Voyager has been building its pipeline through partnerships, with Novartis opting into two of its gene therapies in March, resulting in a $25 million payment. Later, Sangamo Therapeutics entered into an agreement to utilize Voyager’s licensing technology to develop a prion disease candidate, aiming for a new drug application in 2025. Voyager also has an extensive collaboration with Neurocrine, encompassing two preclinical assets in the late research stage, targeting Parkinson’s disease and Friedrich’s ataxia, respectively.

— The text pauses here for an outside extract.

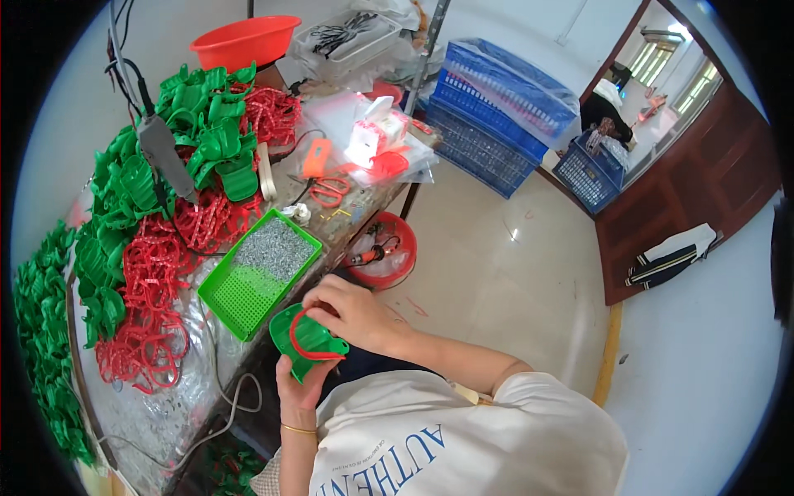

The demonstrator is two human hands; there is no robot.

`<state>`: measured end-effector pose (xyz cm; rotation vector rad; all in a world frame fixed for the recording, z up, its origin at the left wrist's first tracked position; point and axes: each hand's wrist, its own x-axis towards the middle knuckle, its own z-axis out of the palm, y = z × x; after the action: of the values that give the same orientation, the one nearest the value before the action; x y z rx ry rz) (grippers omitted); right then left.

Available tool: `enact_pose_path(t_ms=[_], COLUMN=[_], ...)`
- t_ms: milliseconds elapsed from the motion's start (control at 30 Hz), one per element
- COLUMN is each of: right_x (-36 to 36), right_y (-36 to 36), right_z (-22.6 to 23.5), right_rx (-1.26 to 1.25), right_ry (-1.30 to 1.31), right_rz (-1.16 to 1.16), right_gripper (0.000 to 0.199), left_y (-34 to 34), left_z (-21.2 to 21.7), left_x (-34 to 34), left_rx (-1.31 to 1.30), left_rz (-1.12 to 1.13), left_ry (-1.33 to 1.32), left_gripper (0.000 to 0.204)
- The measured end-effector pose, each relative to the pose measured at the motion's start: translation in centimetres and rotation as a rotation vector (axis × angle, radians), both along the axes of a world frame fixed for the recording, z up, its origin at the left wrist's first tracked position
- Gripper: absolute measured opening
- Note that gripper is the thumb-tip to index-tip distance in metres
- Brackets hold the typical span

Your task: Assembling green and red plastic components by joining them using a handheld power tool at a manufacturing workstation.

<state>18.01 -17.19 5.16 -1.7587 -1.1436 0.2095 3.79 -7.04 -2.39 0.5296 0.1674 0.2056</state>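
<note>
In front of my body I hold a curved green plastic piece [285, 331], shaped like a scoop or small seat. A red curved plastic strap [296, 341] lies in a bow across it. From below, my left hand [299, 387] grips the green piece near one end of the strap. My right hand [351, 314] is closed at the strap's upper end, its fingertips partly hidden. Just beyond my hands is a green perforated tray [222, 299], with a heap of small silvery metal parts [277, 248] in its far half.
Piles of green pieces [107, 231] and red straps [157, 264] cover the workbench's left. A grey hanging tool [165, 153] dangles above. Orange-handled scissors [329, 192] lie beyond the tray. A red bucket [405, 248] and blue crates [484, 132] stand on the floor.
</note>
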Motion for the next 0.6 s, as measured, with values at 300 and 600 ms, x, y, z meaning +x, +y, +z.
enact_pose_path(t_ms=[300,600], right_x=[-0.9,-0.5], right_y=[0.9,0.6], right_z=[-0.8,-1.8], right_rx=[-0.002,-0.199], right_ry=[-0.274,-0.162], right_rz=[-0.173,-0.032], right_gripper=[0.012,0.01], left_y=[0.1,-0.5], left_z=[0.0,-1.2], left_x=[-0.6,-1.1], left_rx=[-0.11,-0.188], left_rz=[0.078,0.147], left_ry=[-0.007,-0.037], left_gripper=[0.078,0.073])
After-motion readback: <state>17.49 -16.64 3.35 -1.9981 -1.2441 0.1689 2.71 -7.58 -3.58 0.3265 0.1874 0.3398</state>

While Voyager’s owned programs have yet to enter clinical trials, they are making progress. The company anticipates requesting U.S. regulatory approval for a phase 1 study of an anti-tau Alzheimer’s disease treatment in the first half of 2024. Additionally, Voyager plans to select a development candidate for its SOD1 amyotrophic lateral sclerosis (ALS) program by the end of this year, with a new drug submission expected in mid-2025. This ALS program is targeting the same patient subset as Biogen and Ionis Pharmaceuticals’ Qalsody, which received accelerated approval in April. Voyager Therapeutics continues to advance its gene therapy pipeline through strategic partnerships while aiming to bring its promising therapies into clinical trials in the near future.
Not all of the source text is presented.